Raw data:

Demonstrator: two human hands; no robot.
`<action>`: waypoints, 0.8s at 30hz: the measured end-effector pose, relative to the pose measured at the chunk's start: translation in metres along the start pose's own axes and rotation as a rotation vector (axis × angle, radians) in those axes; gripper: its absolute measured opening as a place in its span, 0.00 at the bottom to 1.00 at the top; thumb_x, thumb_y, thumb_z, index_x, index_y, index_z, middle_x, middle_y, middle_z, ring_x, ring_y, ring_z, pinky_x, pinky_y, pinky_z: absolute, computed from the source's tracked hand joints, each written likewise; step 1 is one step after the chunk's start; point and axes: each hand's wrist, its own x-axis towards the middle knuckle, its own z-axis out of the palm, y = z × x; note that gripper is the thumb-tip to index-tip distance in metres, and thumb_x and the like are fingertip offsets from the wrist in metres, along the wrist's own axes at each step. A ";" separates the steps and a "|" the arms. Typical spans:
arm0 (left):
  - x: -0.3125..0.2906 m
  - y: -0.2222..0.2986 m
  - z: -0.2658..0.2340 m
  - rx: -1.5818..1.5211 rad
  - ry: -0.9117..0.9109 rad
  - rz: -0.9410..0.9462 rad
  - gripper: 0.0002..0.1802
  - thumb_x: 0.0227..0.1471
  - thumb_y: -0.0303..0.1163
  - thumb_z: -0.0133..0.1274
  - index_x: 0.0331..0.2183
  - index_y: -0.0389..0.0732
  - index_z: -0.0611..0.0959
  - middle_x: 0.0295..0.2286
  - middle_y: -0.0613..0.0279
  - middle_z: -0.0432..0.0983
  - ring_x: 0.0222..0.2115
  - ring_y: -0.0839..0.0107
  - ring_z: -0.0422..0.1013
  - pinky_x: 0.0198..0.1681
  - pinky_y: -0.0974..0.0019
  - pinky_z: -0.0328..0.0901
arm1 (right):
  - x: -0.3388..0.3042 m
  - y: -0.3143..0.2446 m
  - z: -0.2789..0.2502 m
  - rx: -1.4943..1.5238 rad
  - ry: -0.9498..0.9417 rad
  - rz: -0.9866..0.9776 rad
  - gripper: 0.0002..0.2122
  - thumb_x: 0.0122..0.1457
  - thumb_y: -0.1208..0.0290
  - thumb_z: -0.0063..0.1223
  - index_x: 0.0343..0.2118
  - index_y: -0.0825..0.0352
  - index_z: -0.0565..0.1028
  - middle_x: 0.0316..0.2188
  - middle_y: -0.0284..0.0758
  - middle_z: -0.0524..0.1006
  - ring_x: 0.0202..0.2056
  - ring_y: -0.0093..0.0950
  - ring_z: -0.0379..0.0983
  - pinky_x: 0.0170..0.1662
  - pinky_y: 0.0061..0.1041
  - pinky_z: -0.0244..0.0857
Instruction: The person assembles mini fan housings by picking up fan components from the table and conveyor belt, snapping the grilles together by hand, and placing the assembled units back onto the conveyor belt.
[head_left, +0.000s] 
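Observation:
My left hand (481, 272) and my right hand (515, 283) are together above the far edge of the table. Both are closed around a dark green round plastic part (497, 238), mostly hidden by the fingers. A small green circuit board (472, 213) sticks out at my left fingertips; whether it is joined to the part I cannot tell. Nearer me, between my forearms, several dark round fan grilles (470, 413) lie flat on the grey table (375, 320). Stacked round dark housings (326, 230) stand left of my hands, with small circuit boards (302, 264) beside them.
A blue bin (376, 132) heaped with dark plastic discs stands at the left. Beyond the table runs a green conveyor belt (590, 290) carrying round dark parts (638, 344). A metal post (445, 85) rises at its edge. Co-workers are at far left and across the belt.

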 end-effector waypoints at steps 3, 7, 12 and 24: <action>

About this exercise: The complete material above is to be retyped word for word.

Result:
Demonstrator: two human hands; no robot.
`<action>`: waypoints, 0.8s at 30hz: the measured end-effector pose, relative to the pose measured at the chunk's start: translation in metres along the start pose's own axes and rotation as a rotation vector (axis × angle, radians) in those axes; gripper: its absolute measured opening as a place in its span, 0.00 at the bottom to 1.00 at the top; thumb_x, thumb_y, thumb_z, index_x, index_y, index_z, middle_x, middle_y, middle_z, ring_x, ring_y, ring_z, pinky_x, pinky_y, pinky_z: absolute, computed from the source's tracked hand joints, each written likewise; step 1 is one step after the chunk's start; point and axes: each hand's wrist, its own x-axis towards the middle knuckle, its own z-axis out of the palm, y = z × x; note that gripper is the thumb-tip to index-tip distance in metres, and thumb_x and the like are fingertip offsets from the wrist in metres, along the wrist's own axes at each step. A ";" separates the steps and a "|" the arms. Typical spans:
arm0 (left):
  - x: -0.3125..0.2906 m
  - y: -0.2222..0.2986 m
  - z: -0.2658..0.2340 m
  - rx: -1.5818..1.5211 rad
  - ry: -0.9117..0.9109 rad
  - rz: -0.9410..0.9462 rad
  - gripper: 0.0002..0.1802
  - thumb_x: 0.0227..0.1471
  - thumb_y: -0.0303..0.1163
  - thumb_z: -0.0133..0.1274
  - index_x: 0.0331..0.2183
  - index_y: -0.0389..0.0732
  - index_z: -0.0611..0.0959
  - middle_x: 0.0295..0.2286
  - middle_y: -0.0613..0.0279
  - middle_z: -0.0432..0.0983
  - ring_x: 0.0222..0.2115
  - ring_y: -0.0839..0.0107
  - ring_z: -0.0422..0.1013
  - pinky_x: 0.0198..0.1681
  - pinky_y: -0.0974..0.0019
  - pinky_z: -0.0328..0.0901
arm1 (right):
  - x: -0.3388..0.3042 m
  - y: -0.3143..0.2446 m
  - z: -0.2789..0.2502 m
  - rx: -1.4943..1.5238 rad
  - ry: -0.9498..0.9417 rad
  - rz: -0.9866..0.9776 rad
  - gripper: 0.0002..0.2122
  - thumb_x: 0.0122..0.1457
  - thumb_y: -0.1208..0.0290
  - thumb_z: -0.0063..0.1223
  - index_x: 0.0343..0.2118
  - index_y: -0.0825..0.0352
  - index_z: -0.0565..0.1028
  - middle_x: 0.0316..0.2188
  - middle_y: -0.0284..0.0758
  - middle_z: -0.0524..0.1006
  - ring_x: 0.0202..0.2056
  - ring_y: -0.0093..0.0950
  - ring_z: -0.0379..0.0983
  - pinky_x: 0.0170..0.1662
  - pinky_y: 0.0061..0.1041
  - pinky_z: -0.0244..0.0857
Instruction: The person assembles mini fan housings by picking up fan components from the table and conveyor belt, snapping the grilles together by hand, and placing the assembled units back onto the conveyor belt.
[head_left, +0.000s] 
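Observation:
My left hand (481, 272) and my right hand (515, 283) are together above the far edge of the table. Both are closed around a dark green round plastic part (497, 238), mostly hidden by the fingers. A small green circuit board (472, 213) sticks out at my left fingertips; whether it is joined to the part I cannot tell. Nearer me, between my forearms, several dark round fan grilles (470, 413) lie flat on the grey table (375, 320). Stacked round dark housings (326, 230) stand left of my hands, with small circuit boards (302, 264) beside them.
A blue bin (376, 132) heaped with dark plastic discs stands at the left. Beyond the table runs a green conveyor belt (590, 290) carrying round dark parts (638, 344). A metal post (445, 85) rises at its edge. Co-workers are at far left and across the belt.
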
 end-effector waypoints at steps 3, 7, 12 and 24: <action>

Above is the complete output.